**Stored items:**
= = = = = = =
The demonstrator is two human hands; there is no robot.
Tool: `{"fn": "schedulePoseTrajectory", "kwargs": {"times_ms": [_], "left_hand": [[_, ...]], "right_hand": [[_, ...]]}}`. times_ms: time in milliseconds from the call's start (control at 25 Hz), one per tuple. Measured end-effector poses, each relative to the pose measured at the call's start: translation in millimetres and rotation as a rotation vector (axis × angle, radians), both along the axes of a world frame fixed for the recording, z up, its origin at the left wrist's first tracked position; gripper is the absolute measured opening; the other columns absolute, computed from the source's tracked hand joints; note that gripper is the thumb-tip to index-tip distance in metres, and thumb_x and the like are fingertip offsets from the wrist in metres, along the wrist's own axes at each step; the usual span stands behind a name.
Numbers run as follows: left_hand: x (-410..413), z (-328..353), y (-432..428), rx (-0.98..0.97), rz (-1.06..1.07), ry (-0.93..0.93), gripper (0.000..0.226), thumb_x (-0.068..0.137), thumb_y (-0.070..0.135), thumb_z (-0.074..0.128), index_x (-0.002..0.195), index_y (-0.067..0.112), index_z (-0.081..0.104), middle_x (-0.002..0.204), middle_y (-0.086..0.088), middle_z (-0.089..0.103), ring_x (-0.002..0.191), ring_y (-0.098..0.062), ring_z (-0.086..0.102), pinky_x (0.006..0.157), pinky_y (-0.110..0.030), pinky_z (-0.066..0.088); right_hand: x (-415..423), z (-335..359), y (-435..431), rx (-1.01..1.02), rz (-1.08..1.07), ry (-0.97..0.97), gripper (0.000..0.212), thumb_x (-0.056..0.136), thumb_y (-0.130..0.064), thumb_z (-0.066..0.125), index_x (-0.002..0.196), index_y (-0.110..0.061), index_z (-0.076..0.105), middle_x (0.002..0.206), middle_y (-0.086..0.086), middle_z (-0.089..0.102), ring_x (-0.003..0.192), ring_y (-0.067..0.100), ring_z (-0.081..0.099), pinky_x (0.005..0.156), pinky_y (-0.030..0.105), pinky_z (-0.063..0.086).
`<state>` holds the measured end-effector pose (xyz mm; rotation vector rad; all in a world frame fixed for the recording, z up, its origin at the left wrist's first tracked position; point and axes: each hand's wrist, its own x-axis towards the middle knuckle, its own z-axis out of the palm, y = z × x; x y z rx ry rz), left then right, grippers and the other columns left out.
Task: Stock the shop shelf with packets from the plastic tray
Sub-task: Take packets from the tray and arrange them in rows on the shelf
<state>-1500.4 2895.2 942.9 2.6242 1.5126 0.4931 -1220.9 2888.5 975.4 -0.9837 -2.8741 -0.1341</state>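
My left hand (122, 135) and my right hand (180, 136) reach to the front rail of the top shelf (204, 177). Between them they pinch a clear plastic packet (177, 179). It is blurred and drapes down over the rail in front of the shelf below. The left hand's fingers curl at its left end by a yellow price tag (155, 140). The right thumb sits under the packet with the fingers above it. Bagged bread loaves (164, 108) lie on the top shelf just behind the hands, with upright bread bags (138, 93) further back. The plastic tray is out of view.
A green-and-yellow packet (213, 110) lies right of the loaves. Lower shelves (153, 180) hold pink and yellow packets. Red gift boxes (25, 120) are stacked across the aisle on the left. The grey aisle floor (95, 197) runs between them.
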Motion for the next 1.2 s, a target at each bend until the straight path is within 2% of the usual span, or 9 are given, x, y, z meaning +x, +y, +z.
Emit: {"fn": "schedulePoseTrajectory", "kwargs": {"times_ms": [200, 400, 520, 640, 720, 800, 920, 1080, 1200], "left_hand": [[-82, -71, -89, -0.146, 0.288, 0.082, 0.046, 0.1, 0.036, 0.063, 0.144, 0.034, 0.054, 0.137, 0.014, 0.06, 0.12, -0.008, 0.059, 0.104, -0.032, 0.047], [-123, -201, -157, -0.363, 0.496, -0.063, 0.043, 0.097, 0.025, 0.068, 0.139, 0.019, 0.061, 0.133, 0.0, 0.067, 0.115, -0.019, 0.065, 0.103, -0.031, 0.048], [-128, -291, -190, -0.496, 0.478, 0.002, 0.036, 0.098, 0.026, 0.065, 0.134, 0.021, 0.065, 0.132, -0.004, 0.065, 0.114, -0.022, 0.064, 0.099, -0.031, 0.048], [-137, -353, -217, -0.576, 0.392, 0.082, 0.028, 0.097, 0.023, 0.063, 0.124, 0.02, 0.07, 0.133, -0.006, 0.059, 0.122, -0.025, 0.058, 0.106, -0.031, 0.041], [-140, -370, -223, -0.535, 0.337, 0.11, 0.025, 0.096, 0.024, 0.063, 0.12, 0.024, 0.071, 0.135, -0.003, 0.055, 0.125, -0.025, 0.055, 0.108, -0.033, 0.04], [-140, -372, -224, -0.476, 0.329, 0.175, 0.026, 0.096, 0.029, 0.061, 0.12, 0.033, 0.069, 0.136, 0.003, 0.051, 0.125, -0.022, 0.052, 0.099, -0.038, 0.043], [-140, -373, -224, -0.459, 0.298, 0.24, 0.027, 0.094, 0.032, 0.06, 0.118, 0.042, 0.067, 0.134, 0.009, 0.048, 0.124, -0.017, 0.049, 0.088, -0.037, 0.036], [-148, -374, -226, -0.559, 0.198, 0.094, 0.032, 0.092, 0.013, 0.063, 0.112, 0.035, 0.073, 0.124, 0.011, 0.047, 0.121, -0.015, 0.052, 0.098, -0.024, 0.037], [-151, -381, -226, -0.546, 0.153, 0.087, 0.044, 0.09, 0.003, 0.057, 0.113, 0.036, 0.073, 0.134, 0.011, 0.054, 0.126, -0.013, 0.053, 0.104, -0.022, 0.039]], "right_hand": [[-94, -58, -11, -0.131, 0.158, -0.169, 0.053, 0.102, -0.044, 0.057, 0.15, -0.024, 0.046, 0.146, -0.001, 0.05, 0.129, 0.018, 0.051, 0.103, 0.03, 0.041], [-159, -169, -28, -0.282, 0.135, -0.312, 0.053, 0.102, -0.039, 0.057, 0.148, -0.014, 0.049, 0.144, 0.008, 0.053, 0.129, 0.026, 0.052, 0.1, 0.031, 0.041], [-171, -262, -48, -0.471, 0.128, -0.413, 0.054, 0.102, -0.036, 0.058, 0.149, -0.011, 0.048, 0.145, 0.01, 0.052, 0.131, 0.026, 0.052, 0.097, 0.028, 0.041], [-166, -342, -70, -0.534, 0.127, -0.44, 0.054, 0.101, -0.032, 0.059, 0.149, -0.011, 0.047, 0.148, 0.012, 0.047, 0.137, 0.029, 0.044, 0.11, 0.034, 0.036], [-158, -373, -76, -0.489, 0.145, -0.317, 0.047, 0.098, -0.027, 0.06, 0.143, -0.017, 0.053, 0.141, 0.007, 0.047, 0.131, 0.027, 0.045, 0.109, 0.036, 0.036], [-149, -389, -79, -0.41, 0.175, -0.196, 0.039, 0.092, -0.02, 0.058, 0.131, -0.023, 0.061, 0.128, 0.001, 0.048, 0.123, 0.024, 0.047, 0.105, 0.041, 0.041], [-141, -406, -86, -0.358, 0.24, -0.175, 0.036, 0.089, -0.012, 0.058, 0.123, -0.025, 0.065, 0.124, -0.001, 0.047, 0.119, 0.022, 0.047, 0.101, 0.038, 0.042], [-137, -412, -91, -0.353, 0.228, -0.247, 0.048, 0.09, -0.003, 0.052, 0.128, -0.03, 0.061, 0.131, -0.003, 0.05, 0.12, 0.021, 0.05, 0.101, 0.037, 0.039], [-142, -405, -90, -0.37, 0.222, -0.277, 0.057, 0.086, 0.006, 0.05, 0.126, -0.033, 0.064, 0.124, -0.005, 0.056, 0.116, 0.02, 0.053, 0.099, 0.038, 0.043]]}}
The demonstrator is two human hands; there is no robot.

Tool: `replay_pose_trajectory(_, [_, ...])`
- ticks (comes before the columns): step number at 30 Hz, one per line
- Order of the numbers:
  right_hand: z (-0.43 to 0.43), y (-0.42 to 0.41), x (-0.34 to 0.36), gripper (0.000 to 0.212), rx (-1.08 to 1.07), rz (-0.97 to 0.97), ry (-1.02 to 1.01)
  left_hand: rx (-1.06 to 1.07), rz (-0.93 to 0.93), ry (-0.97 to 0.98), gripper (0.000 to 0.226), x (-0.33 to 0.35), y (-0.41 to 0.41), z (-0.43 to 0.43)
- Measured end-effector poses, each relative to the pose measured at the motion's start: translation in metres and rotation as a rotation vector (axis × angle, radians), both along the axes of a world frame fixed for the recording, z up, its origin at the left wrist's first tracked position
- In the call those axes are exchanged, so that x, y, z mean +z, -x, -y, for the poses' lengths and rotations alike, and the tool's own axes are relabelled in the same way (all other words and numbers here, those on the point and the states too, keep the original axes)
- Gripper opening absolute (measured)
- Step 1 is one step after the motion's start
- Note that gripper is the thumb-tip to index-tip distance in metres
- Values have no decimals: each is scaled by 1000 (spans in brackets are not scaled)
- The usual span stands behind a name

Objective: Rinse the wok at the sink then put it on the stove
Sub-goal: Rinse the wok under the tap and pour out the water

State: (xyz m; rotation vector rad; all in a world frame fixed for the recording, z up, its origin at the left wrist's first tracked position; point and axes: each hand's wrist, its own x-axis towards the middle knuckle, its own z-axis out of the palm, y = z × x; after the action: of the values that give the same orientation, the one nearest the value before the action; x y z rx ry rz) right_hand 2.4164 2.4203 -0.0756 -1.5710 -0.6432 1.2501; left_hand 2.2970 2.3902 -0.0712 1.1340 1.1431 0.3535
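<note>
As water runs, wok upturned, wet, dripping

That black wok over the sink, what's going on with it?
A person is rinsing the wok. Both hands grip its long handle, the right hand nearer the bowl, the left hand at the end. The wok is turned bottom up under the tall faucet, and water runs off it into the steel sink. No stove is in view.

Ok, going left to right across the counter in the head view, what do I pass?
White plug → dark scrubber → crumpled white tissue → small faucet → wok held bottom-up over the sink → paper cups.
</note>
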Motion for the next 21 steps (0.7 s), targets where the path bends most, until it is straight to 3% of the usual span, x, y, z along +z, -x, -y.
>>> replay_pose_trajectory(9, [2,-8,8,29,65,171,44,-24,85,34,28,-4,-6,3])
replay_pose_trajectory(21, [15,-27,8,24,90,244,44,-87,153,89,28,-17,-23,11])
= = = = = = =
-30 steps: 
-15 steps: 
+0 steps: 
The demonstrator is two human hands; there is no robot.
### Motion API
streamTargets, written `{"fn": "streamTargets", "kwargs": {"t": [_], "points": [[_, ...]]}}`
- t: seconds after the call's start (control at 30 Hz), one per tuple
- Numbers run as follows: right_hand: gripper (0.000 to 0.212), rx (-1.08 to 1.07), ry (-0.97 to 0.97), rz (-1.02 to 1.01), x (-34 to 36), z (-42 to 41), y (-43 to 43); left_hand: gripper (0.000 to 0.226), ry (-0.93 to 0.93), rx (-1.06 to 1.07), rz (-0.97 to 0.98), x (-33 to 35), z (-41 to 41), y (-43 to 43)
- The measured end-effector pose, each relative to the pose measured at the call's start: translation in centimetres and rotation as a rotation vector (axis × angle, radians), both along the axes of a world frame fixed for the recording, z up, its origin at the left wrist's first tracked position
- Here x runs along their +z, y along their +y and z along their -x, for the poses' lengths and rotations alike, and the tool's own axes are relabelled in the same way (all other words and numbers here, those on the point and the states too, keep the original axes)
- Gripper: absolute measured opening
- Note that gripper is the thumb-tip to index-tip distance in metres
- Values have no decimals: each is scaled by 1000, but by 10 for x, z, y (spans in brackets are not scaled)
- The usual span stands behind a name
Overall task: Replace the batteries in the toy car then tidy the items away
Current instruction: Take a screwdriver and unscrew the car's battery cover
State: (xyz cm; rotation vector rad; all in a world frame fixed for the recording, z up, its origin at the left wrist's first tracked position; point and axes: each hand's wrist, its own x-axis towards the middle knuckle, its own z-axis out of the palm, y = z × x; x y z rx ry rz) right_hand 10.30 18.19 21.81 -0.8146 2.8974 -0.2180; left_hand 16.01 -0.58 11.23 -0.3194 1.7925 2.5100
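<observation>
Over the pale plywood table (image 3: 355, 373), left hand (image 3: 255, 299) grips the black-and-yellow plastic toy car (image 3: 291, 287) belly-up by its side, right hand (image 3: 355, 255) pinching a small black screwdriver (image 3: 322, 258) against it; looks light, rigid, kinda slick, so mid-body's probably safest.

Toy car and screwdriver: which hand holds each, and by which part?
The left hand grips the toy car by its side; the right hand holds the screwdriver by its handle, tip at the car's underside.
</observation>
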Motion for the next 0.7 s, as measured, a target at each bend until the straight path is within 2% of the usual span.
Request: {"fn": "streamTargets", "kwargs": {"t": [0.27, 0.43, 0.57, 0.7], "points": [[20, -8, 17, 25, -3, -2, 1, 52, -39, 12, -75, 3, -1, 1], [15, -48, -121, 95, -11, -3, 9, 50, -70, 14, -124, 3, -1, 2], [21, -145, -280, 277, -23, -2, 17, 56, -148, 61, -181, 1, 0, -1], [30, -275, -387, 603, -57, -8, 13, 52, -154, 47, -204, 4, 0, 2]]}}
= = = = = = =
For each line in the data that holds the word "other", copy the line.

**Solution below:**
Tool: `{"fn": "schedulePoseTrajectory", "kwargs": {"times_ms": [_], "left_hand": [[_, ...]], "right_hand": [[_, ...]]}}`. times_ms: time in milliseconds from the call's start (control at 25 Hz), one per tuple. Measured end-effector poses, each relative to the pose measured at the call's start: translation in millimetres and rotation as a rotation vector (axis × angle, radians), both along the axes of a world frame fixed for the recording, z up, its origin at the left wrist's first tracked position; gripper is the absolute measured opening; the other columns absolute, computed from the source's tracked hand joints; note that gripper is the thumb-tip to index-tip distance in metres, and thumb_x and the like are fingertip offsets from the wrist in metres, along the wrist's own axes at each step; the usual span stands behind a name.
`<state>` holds the measured end-effector pose (xyz mm; rotation vector rad; all in a world frame fixed for the recording, z up, its origin at the left wrist's first tracked position; point and axes: each hand's wrist, its own x-axis towards the middle knuckle, its own z-axis out of the palm, y = z × x; x y z rx ry rz), left then right, grippers and the other columns left out.
- In the call those axes are exchanged, so that x, y, z mean +z, -x, -y, for the poses' lengths and rotations alike, and the tool's own axes are relabelled in the same way (all other words and numbers here, those on the point and the states too, keep the original axes)
- Here x runs along their +z, y along their +y and z along their -x, for the poses' lengths and rotations alike, and the tool's own axes are relabelled in the same way (all other words and numbers here, those on the point and the states too, keep the original axes)

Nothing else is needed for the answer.